First thing you learn in any intro CS course: bit string have NO inherent meaning.
Actually the best legal defense against having any copyright mp3, DECSS source, or porn imbedded in a family photo on you HD is that it is just a very long integer. It's not my fault that you choose to interpret it as something else.
The tricky bit isn't that 10% of the tampered files are undetected. It's that 10% of the vastly larger pool of untampered files are falsely detected.[1]
For instance if 5% of the source files have been tampered; and the chance of false negatives and positves are 10% each, then 14% (=.05*.9+.95*.1) show up as a positive. So, given that the test shows positive, there is less than only a one in 3 chance that the file actually was tampered with. In practice the rate of tampering is much lower than 5%; and the conditional probability of a tested positive indicating an actual positive will be correspondingly lower.
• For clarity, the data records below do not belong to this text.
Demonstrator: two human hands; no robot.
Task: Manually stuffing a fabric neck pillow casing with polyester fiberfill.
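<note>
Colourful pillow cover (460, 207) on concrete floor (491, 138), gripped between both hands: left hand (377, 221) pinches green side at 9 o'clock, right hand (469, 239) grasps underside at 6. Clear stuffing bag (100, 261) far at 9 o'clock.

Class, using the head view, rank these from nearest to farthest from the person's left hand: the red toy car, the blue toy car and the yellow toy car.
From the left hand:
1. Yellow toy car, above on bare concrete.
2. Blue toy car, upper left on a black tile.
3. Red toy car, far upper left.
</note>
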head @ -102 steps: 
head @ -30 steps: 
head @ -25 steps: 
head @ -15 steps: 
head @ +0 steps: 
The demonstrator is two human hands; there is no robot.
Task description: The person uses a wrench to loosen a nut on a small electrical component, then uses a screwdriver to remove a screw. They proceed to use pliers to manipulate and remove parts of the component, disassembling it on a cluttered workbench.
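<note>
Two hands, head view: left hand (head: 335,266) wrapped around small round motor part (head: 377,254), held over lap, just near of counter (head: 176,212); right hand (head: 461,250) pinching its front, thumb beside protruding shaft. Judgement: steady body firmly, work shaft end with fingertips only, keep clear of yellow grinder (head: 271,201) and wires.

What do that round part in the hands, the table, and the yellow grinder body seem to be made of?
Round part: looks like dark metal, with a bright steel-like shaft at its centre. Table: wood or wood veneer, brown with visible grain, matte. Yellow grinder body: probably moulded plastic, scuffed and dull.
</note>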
[1] The article didn't distinguish these error types and the 90% may only refer to the false negative rate.
to compose messages in bricktext. It's an oddly
amusing linguistic exercise and I find it to not
be nearly so difficult as one might expect. But
there are also those maniacs who have chosen (as
I have not) to take it further, by combining the
technique you used earlier with that which I now
use to produce the dreaded acrostic bricktext, a
feat which sane men fear to even consider. Even
that is not the true pinnacle of this black art.
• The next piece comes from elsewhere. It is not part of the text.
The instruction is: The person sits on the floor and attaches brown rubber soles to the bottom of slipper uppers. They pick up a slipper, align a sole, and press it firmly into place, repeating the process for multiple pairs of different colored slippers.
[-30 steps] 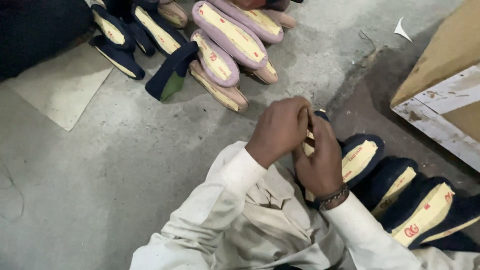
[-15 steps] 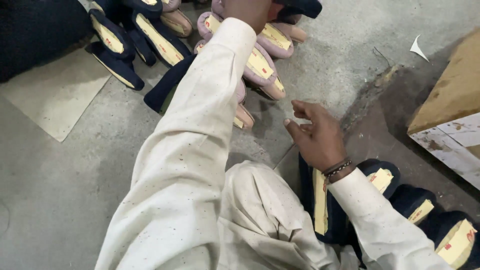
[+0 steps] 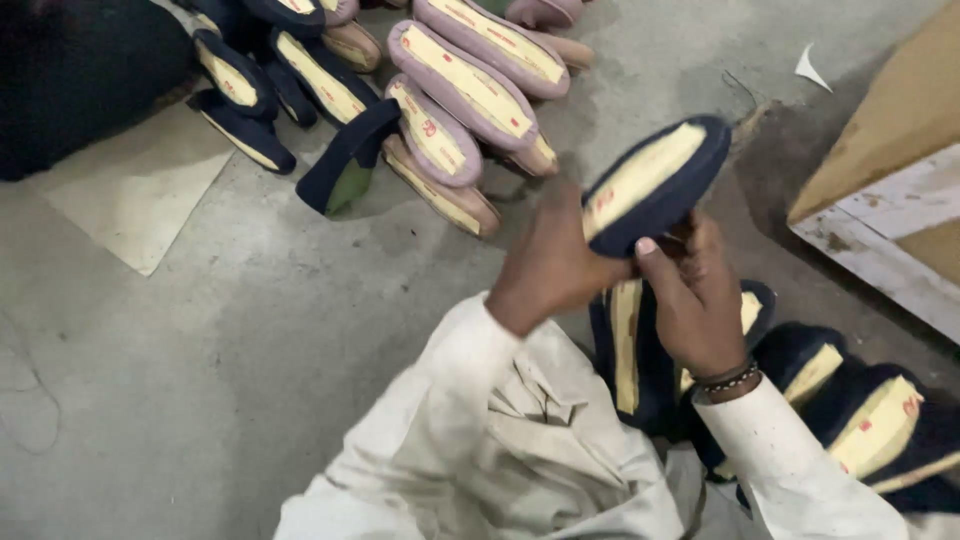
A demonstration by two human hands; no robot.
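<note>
A dark blue shoe upper (image 3: 655, 185) with a pale yellow insole is held sole-up above the concrete floor. My left hand (image 3: 548, 262) grips its lower end from the left. My right hand (image 3: 697, 298), with a beaded bracelet at the wrist, grips the same end from the right, thumb pressed on the blue edge. Both arms wear off-white sleeves. Below my hands stands a row of several more dark blue uppers (image 3: 860, 420), partly hidden by my right arm.
A heap of dark blue uppers (image 3: 300, 85) and mauve ones (image 3: 470, 75) lies at the top. A pale floor sheet (image 3: 135, 195) is at the left, a dark bundle (image 3: 80, 80) top left, and a wooden pallet with cardboard (image 3: 890, 210) at the right.
My left arm has come back from the far heap, bringing a dark blue upper. Both hands now hold it in front of me.
</note>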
The ultimate feat, and one which I have seen but
a single time, is the double-acrostic bricktext,
which bears one message in the first position of
each line and another in the line's last letter.
Very interesting stuff, thanks for the info. I have a feeling that if I want to get much more in depth, I'll have to start reading equations.
Gotta love moderating. My original article stays a 1 and your reply gets a 2.
Well, if it makes you feel any better, it's a 2 because I used my bonus point (high karma) and not because some moderator thinks I'm really smart. My original post was at 5 yesterday and got knocked down to 4 today as "overrated." Perhaps I'm being punished for not specifying lossy compression, oh well.
Maybe moderation scores are a good source of random noise?
You know that isn't the case. Most moderation is pretty easy to predict. There's just enough randmosity to keep things interesting - it'd be boring if only reasonable, knowledgable people got modded up.
1) Take the first letter of each line.
2) Take the first work of each paragraph.
SO how long till they can take this sniffer of theirs and make it SEEM like my vacation pictures contain terrorist espionage messages? i mean, with the laws of randomality, one *could* find whatever they wanted to see in any random image just by arranging the bits to their tastes.
I had a rather witty post ready with ASCII art with the words, "must kill president" hidden in the image....but /. won't let you post ASCII art. Gets this message: Lameness filter encountered. Post aborted.
Kind thoughts do not change the world
She lives next door to me in my apartment building. I can hear her tapping away on her typewriter at all hours of the day and night. I think she is recording everything I say. Damn, she's doing it again -- when will the madness end?
Oh, you said steganography... Never mind.
"He was a wise man who invented beer." -- Plato
There's that stenography tool, Outguess, that claims it can hide info into a pic without changing the pic's statistical properties (entropy et al, I surmise). I wonder if it's Outguess that makes false (or misinformed) claims, or if Prof. Farid's research on statistical analysis is already out of date...
Personally, no matter what, I wish Prof. Farid a lot of luck. His work might be what will save our collective ass from SDMI-like schemes down the road.
-- B.
This sig does in fact not have the property it claims not to have.